*** Opening of Supplied records ***
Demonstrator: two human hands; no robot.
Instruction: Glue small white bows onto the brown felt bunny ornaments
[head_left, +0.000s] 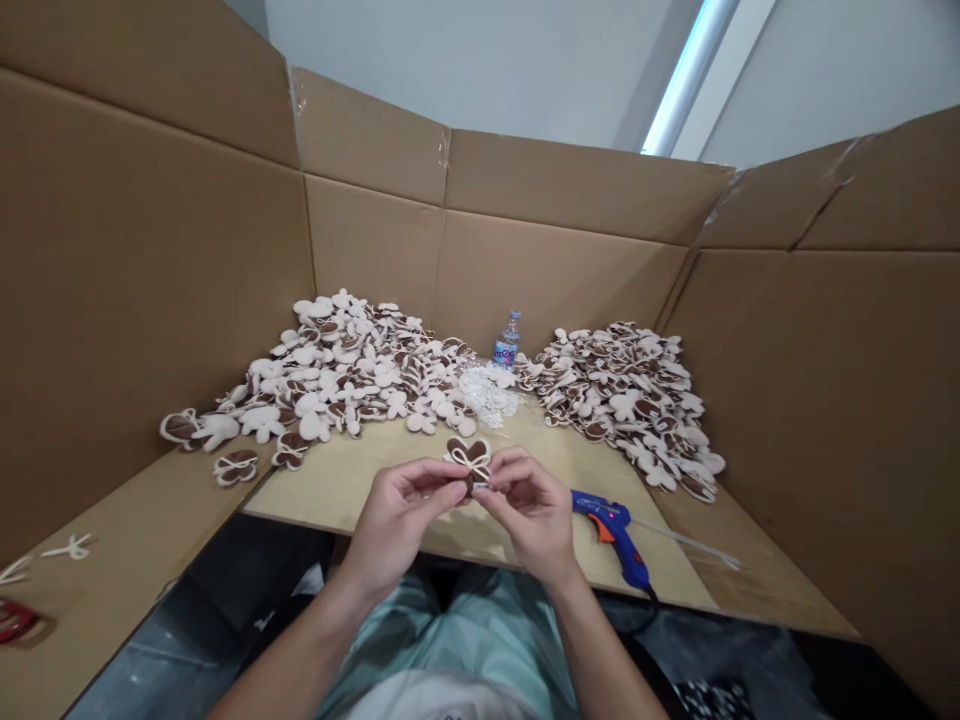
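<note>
Left hand (pixel 397 520) and right hand (pixel 529 510) are both pinching a brown-and-cream cutout (pixel 469 462) with a white cord bow, fingertips pressed together on its edges just left of the blue hot glue gun (pixel 611 535), heaped cutouts (pixel 622 400) behind that gun.

Chocolate brown with cream trim on the butterfly-shaped cutouts (pixel 360 370), heaped left and right of the water bottle (pixel 507 340), its label blue. White openwork on the lace scrap (pixel 487 395) just before the bottle. Blue and orange on the hot glue gun (pixel 609 535), front right of the bottle. Plain tan on the cardboard walls (pixel 555 280) behind it.
</note>
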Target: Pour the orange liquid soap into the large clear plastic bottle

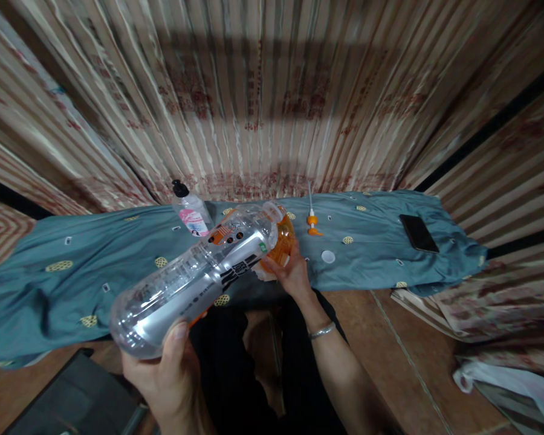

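Note:
My left hand (170,374) grips the base end of a large clear plastic bottle (194,278), which is tilted with its neck pointing up and away. The bottle's mouth meets an orange container (281,244) that my right hand (290,272) holds from below, fingers wrapped round it. Both are held over the near edge of a teal patterned cloth (72,284). A silver bracelet (321,330) sits on my right wrist.
On the cloth lie a small clear bottle with a black cap and pink label (190,211), an orange pump head with a white tube (312,220), a white round cap (328,257) and a black phone (418,233). Striped curtains hang behind. Tiled floor below.

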A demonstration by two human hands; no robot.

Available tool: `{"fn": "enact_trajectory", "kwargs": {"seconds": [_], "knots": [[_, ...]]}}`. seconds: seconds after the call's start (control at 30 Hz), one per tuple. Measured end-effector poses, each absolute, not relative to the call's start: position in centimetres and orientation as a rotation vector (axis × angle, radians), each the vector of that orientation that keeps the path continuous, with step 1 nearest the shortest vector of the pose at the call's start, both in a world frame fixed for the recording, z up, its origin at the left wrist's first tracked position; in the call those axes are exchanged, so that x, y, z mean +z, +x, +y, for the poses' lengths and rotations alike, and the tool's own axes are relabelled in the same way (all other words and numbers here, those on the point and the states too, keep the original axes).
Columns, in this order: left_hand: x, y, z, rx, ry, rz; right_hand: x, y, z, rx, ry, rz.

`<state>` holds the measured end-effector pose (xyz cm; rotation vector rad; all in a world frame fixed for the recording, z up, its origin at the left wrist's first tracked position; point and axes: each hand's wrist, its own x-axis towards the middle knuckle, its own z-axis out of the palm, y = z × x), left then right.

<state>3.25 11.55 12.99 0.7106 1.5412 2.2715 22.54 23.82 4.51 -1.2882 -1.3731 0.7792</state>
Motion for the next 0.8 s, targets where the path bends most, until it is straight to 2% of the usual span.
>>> {"fn": "enact_trajectory", "kwargs": {"seconds": [0.8], "knots": [[12.74, 3.24, 11.37, 2.278, 0.735, 1.535, 4.50, 22.66, 23.80, 0.789, -1.273, -1.388]]}}
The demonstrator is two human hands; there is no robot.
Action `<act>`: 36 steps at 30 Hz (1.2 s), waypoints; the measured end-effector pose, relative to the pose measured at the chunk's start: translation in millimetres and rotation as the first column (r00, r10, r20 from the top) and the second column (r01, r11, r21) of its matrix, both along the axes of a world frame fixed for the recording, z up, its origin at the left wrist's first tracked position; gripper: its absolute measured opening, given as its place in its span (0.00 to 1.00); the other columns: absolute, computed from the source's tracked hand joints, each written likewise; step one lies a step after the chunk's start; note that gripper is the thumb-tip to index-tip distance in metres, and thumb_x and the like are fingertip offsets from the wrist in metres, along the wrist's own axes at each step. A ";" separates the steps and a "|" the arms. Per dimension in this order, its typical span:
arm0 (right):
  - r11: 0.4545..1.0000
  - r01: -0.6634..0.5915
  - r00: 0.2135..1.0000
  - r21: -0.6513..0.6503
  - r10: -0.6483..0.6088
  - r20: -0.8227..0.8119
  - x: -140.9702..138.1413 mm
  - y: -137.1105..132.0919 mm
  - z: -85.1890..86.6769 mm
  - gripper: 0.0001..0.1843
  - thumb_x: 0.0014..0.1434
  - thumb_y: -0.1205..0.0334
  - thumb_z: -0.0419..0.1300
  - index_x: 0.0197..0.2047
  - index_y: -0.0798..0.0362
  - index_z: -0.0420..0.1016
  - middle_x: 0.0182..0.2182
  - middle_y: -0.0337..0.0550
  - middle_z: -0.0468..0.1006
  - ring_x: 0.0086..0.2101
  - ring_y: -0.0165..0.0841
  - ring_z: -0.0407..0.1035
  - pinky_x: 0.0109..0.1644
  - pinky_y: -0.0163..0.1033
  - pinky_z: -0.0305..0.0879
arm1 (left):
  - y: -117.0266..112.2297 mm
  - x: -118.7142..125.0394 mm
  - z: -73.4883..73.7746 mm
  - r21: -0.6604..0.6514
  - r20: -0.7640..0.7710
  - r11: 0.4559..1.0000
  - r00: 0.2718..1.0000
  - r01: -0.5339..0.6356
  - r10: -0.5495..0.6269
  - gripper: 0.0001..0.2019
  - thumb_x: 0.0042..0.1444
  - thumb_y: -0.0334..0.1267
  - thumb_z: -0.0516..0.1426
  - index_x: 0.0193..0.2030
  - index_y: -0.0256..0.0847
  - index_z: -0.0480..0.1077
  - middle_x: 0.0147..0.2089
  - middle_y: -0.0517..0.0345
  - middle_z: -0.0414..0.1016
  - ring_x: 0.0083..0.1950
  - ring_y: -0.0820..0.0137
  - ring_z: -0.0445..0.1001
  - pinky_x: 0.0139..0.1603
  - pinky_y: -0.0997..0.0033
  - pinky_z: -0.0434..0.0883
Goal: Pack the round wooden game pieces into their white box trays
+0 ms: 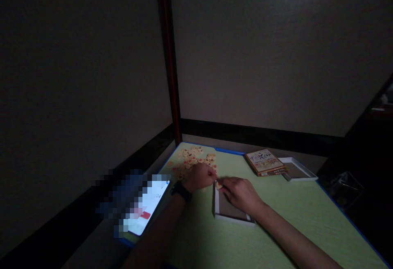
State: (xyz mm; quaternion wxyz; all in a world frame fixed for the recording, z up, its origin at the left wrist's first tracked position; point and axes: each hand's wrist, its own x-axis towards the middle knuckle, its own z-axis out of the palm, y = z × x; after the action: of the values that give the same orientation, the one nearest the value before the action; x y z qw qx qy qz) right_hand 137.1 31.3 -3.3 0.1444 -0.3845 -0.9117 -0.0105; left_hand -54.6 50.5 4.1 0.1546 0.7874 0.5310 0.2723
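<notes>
The green tabletop point(291, 220) with a blue edge fills the low part of the view in a dim room. On it, at about six o'clock from the hands, lies a flat open box point(215, 207) with a dark floor and pale walls. It looks almost bare inside.

At two o'clock from the hands lies a printed game box point(265, 162), and just beside it, a bit more to three o'clock, a white tray point(308, 175). A lit phone point(147, 209) rests on the tabletop edge at nine o'clock from the left wrist.

A pile of small pale game pieces point(192, 158) with red and black marks sits at eleven o'clock, near the far corner.

The right hand point(241, 195) is over the top edge of the flat box, with its fingers pinched narrow on one game piece point(219, 185). The left hand point(199, 177) is curled at the near side of the pile, touching or almost touching that same piece. I cannot tell if it holds anything. A dark watch point(181, 190) is on its wrist.

I think the sorting has only just started. Nearly all the pieces are in the pile, and only this one is at the box.
</notes>
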 end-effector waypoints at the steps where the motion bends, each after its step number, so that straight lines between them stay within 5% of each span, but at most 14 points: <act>1: 1.000 0.001 1.000 0.002 -0.001 -0.005 0.1 -0.2 0.2 0.12 0.65 0.61 0.55 0.48 0.49 0.77 0.40 0.43 0.82 0.39 0.36 0.76 0.40 0.35 0.64 | 0.7 -0.1 1.0 0.026 0.006 0.999 0.999 -0.035 0.035 0.11 0.50 0.29 0.55 0.30 0.40 0.81 0.31 0.57 0.82 0.34 0.70 0.77 0.40 0.74 0.69; 6: 1.000 0.022 0.998 0.007 -0.021 -0.056 3.2 0.0 4.5 0.16 0.65 0.55 0.54 0.49 0.48 0.78 0.39 0.43 0.83 0.38 0.37 0.77 0.38 0.35 0.65 | 8.0 -7.0 5.4 0.205 0.086 0.898 0.922 -0.388 0.379 0.12 0.55 0.30 0.53 0.35 0.39 0.80 0.39 0.53 0.82 0.44 0.65 0.77 0.51 0.66 0.69; 9: 0.997 0.070 0.978 -0.006 -0.070 -0.195 8.8 5.5 4.5 0.19 0.67 0.51 0.50 0.46 0.49 0.79 0.37 0.43 0.84 0.35 0.36 0.78 0.37 0.35 0.65 | 13.0 -19.2 4.2 0.265 0.114 0.823 0.864 -0.502 0.490 0.14 0.57 0.28 0.51 0.42 0.38 0.78 0.45 0.52 0.81 0.49 0.65 0.75 0.57 0.65 0.67; 15: 0.962 0.265 0.831 -0.061 -0.260 -0.491 24.1 24.1 -7.9 0.28 0.67 0.44 0.45 0.36 0.52 0.80 0.28 0.45 0.83 0.28 0.37 0.76 0.32 0.36 0.63 | 18.3 -44.5 -5.1 0.300 -0.078 0.837 0.863 -0.457 0.499 0.16 0.56 0.28 0.51 0.46 0.37 0.76 0.48 0.48 0.78 0.53 0.61 0.71 0.61 0.61 0.62; 21: 0.921 0.353 0.716 -0.166 -0.380 -0.586 29.9 33.8 -16.8 0.31 0.63 0.38 0.45 0.31 0.52 0.79 0.24 0.45 0.81 0.25 0.38 0.73 0.30 0.37 0.60 | 17.3 -52.0 -6.1 0.236 -0.197 0.784 0.762 -0.574 0.617 0.15 0.61 0.35 0.50 0.48 0.39 0.75 0.49 0.48 0.78 0.52 0.60 0.71 0.55 0.62 0.63; 28: 0.917 0.322 0.724 -0.233 -0.398 -0.563 29.8 35.5 -19.1 0.33 0.61 0.35 0.45 0.28 0.52 0.78 0.20 0.43 0.77 0.23 0.37 0.71 0.27 0.37 0.59 | 11.9 -48.9 -1.5 0.127 -0.326 0.819 0.757 -0.559 0.567 0.14 0.62 0.38 0.50 0.44 0.40 0.76 0.46 0.48 0.78 0.49 0.62 0.74 0.46 0.68 0.67; 36: 0.930 0.311 0.751 -0.193 -0.365 -0.551 26.8 31.3 -15.8 0.34 0.61 0.35 0.44 0.27 0.52 0.77 0.19 0.43 0.77 0.21 0.36 0.69 0.26 0.37 0.58 | 16.1 -48.7 -4.9 0.083 -0.313 0.835 0.781 -0.545 0.541 0.13 0.59 0.39 0.55 0.49 0.43 0.75 0.45 0.50 0.80 0.50 0.62 0.75 0.49 0.68 0.68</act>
State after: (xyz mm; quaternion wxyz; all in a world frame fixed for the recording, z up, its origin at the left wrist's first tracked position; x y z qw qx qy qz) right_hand 163.9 62.6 -19.1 0.3924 -0.5340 -0.7390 0.1212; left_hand -103.3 66.6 -0.8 -0.0150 0.6341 0.7544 0.1689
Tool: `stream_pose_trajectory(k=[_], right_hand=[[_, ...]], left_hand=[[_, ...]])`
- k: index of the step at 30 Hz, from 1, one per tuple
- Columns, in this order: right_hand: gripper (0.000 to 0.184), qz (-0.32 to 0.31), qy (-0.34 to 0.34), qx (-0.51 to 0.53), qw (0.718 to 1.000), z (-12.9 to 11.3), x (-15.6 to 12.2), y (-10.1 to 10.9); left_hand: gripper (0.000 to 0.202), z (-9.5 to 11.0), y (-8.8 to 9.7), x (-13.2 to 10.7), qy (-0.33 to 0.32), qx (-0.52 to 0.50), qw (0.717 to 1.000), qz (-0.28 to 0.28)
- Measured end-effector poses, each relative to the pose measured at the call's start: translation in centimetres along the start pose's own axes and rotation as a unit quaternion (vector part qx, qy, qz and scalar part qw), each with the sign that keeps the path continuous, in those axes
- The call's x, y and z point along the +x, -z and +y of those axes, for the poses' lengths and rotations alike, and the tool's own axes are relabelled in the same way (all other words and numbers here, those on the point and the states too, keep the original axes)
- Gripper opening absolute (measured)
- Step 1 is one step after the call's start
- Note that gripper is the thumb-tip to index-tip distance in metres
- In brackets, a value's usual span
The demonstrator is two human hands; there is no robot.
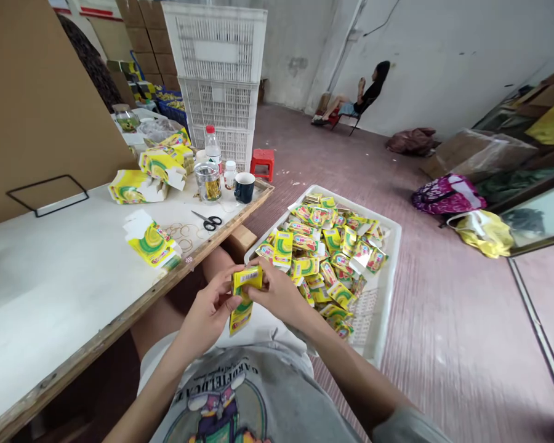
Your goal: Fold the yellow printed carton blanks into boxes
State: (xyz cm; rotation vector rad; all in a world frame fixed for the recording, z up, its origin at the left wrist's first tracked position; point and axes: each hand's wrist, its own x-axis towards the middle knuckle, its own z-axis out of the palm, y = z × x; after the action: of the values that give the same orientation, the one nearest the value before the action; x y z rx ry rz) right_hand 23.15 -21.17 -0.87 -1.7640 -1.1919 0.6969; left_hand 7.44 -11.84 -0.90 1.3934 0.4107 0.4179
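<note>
A small yellow-and-green printed carton (pixel 242 306) is held upright in front of my lap. My left hand (pixel 216 301) grips its left side, thumb across the front. On the other side my right hand (pixel 273 288) pinches its upper part, and both hands are closed on it. Just beyond my right hand stands a white plastic crate (pixel 394 271), heaped with yellow packets and small cartons (pixel 323 246). A flattened stack of the same printed cartons (pixel 152 241) lies on the table to the left. What is inside the held carton is hidden.
The white table (pixel 74 271) carries scissors (pixel 207 220), rubber bands (pixel 181 234), a dark mug (pixel 244 187), a tin can (pixel 208 181), a bottle (pixel 212 147) and more cartons (pixel 136 186). Stacked white crates (pixel 221 80) and a red stool (pixel 263 163) stand behind. A person (pixel 362 98) sits by the wall.
</note>
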Motion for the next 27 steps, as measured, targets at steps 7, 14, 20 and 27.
stream_pose_trajectory(k=[7,14,20,27], right_hand=[[0.037,-0.036,0.021,0.108,0.993,0.7,0.6,1.0],[0.023,0.042,0.006,0.167,0.985,2.1,1.1,-1.3],[0.015,0.058,-0.032,0.069,0.995,2.7,0.3,2.8],[0.021,0.085,-0.072,-0.177,0.978,3.4,0.4,6.8]], left_hand=[[0.046,-0.7,1.3,0.5,0.033,-0.037,0.998,0.027],[0.041,-2.5,1.0,1.2,0.028,-0.018,0.998,0.045],[0.035,-3.3,1.2,1.6,-0.063,0.19,0.973,0.117],[0.069,-1.6,11.4,2.7,-0.081,0.531,0.76,0.367]])
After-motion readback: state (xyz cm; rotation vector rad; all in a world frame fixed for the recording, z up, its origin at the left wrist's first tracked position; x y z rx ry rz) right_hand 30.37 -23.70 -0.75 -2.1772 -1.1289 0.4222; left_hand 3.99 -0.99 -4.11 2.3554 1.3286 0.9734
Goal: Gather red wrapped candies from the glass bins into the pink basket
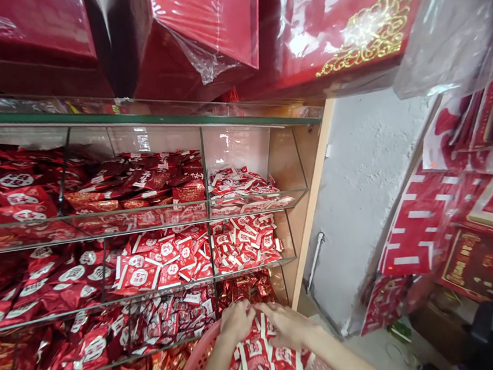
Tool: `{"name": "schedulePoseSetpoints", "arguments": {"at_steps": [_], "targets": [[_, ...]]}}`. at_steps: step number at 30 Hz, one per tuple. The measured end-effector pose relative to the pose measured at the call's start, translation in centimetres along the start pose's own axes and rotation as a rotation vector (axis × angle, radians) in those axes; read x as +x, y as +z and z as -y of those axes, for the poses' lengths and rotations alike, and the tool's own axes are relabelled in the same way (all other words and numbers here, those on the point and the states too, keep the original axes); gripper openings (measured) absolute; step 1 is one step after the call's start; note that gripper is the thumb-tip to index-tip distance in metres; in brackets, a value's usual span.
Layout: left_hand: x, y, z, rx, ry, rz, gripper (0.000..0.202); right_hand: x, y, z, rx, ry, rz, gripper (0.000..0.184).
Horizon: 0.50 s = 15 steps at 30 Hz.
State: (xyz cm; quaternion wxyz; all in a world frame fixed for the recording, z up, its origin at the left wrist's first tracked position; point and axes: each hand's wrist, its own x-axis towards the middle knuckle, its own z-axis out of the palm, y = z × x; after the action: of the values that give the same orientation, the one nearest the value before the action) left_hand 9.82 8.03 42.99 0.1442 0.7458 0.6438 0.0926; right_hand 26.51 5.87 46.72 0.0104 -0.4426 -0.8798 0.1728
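Observation:
A pink basket [194,361] stands low in front of me, filled with small red-and-white packets [251,350], some of which look joined in strips. My left hand [237,321] is at the basket's far side with its fingers curled around the upper packets. Close beside it, my right hand [284,325] is bent over the same packets, its fingers curled in against them. My fingertips are partly hidden, and the two hands almost meet. Just beyond them, dark red packets [245,287] lie in a low shelf compartment.
Glass-fronted shelves [208,212] hold many red packets, split by clear dividers. Plastic-wrapped red boxes [205,26] sit above on a glass shelf [144,122]. At right are a pale wall [355,180], hanging red decorations [420,226] and a brown carton [439,329].

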Motion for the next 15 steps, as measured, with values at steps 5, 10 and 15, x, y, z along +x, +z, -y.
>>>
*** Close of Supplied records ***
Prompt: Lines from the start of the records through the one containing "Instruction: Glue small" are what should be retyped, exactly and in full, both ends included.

Output for this task:
Demonstrator: two human hands; no robot.
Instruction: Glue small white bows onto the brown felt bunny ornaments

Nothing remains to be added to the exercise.